Each line below should be restated word for word.

■ **DATASET CONTENT**:
▬▬▬

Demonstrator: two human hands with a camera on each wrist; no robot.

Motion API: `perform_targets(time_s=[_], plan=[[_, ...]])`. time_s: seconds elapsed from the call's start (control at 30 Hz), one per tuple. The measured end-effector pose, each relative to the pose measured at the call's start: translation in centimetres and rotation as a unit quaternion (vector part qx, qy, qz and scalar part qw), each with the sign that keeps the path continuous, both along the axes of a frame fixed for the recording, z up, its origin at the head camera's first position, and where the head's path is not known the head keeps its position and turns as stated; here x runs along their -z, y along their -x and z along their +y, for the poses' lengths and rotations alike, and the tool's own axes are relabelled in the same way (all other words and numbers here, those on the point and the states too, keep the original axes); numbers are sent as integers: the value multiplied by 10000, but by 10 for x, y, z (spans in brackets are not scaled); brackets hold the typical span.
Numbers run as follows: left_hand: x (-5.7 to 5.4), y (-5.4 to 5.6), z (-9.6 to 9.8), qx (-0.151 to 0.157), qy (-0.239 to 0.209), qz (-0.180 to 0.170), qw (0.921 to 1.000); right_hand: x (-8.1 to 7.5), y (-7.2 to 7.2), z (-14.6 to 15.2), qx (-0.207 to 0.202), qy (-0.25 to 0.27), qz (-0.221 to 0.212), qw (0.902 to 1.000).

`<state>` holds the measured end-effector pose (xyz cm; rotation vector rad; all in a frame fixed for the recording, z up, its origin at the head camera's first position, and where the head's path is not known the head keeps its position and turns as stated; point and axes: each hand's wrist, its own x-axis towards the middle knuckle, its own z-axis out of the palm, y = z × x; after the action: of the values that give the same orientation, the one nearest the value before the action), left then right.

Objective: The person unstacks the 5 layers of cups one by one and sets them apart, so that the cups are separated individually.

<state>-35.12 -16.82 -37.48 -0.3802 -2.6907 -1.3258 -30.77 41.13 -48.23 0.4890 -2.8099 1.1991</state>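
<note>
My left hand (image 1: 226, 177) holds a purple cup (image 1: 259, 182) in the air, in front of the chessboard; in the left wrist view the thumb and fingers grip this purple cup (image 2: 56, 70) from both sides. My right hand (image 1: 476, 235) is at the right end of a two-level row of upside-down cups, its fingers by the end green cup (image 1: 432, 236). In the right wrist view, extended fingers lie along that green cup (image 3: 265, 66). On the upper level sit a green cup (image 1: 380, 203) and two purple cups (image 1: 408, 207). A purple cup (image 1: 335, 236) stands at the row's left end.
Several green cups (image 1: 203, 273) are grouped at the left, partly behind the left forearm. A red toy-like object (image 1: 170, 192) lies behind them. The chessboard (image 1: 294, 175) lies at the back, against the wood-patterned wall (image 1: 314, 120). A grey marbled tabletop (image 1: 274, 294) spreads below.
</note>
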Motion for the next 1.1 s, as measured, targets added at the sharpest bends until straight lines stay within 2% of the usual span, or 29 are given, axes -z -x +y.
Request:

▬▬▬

■ **RESPONSE TO THE EXERCISE**:
Demonstrator: two human hands with a camera on each wrist; no robot.

Motion API: `perform_targets(time_s=[_], plan=[[_, ...]])`. time_s: seconds elapsed from the call's start (control at 30 Hz), one per tuple. The measured end-effector pose, each relative to the pose measured at the call's start: translation in centimetres and rotation as a unit quaternion (vector part qx, qy, qz and scalar part qw), each with the sign that keeps the path continuous, both along the axes of a frame fixed for the recording, z up, its origin at the head camera's first position, and where the head's path is not known the head keeps its position and turns as stated; here x runs along their -z, y along their -x and z along their +y, for the poses' lengths and rotations alike, and the tool's own axes are relabelled in the same way (all other words and numbers here, those on the point and the states too, keep the original axes); numbers are sent as integers: the value multiplied by 10000, but by 10 for x, y, z (spans in brackets are not scaled); brackets hold the typical span.
Numbers run as follows: left_hand: x (-5.7 to 5.4), y (-5.4 to 5.6), z (-9.6 to 9.8), qx (-0.151 to 0.157), qy (-0.239 to 0.209), qz (-0.180 to 0.170), qw (0.921 to 1.000); right_hand: x (-8.1 to 7.5), y (-7.2 to 7.2), z (-14.6 to 15.2), qx (-0.207 to 0.202), qy (-0.25 to 0.27), qz (-0.221 to 0.212), qw (0.902 to 1.000).

`<state>` holds the measured end-effector pose (xyz cm; rotation vector rad; all in a frame fixed for the recording, z up, its origin at the head camera's first position, and where the head's path is not known the head keeps its position and turns as stated; point and axes: each hand's wrist, its own x-axis towards the middle knuckle, its own z-axis out of the palm, y = z × x; after the action: of the values that give the same orientation, the one nearest the value before the action), left then right.

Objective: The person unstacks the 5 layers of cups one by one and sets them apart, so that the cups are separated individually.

<state>-35.12 -16.82 -37.48 -0.3802 -2.6907 -1.3258 -30.77 41.13 -48.23 0.4890 -2.8099 1.1991</state>
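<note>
My left hand (image 1: 226, 177) holds a purple cup (image 1: 259, 182) in the air, in front of the chessboard; in the left wrist view the thumb and fingers grip this purple cup (image 2: 56, 70) from both sides. My right hand (image 1: 476, 235) is at the right end of a two-level row of upside-down cups, its fingers by the end green cup (image 1: 432, 236). In the right wrist view, extended fingers lie along that green cup (image 3: 265, 66). On the upper level sit a green cup (image 1: 380, 203) and two purple cups (image 1: 408, 207). A purple cup (image 1: 335, 236) stands at the row's left end.
Several green cups (image 1: 203, 273) are grouped at the left, partly behind the left forearm. A red toy-like object (image 1: 170, 192) lies behind them. The chessboard (image 1: 294, 175) lies at the back, against the wood-patterned wall (image 1: 314, 120). A grey marbled tabletop (image 1: 274, 294) spreads below.
</note>
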Motion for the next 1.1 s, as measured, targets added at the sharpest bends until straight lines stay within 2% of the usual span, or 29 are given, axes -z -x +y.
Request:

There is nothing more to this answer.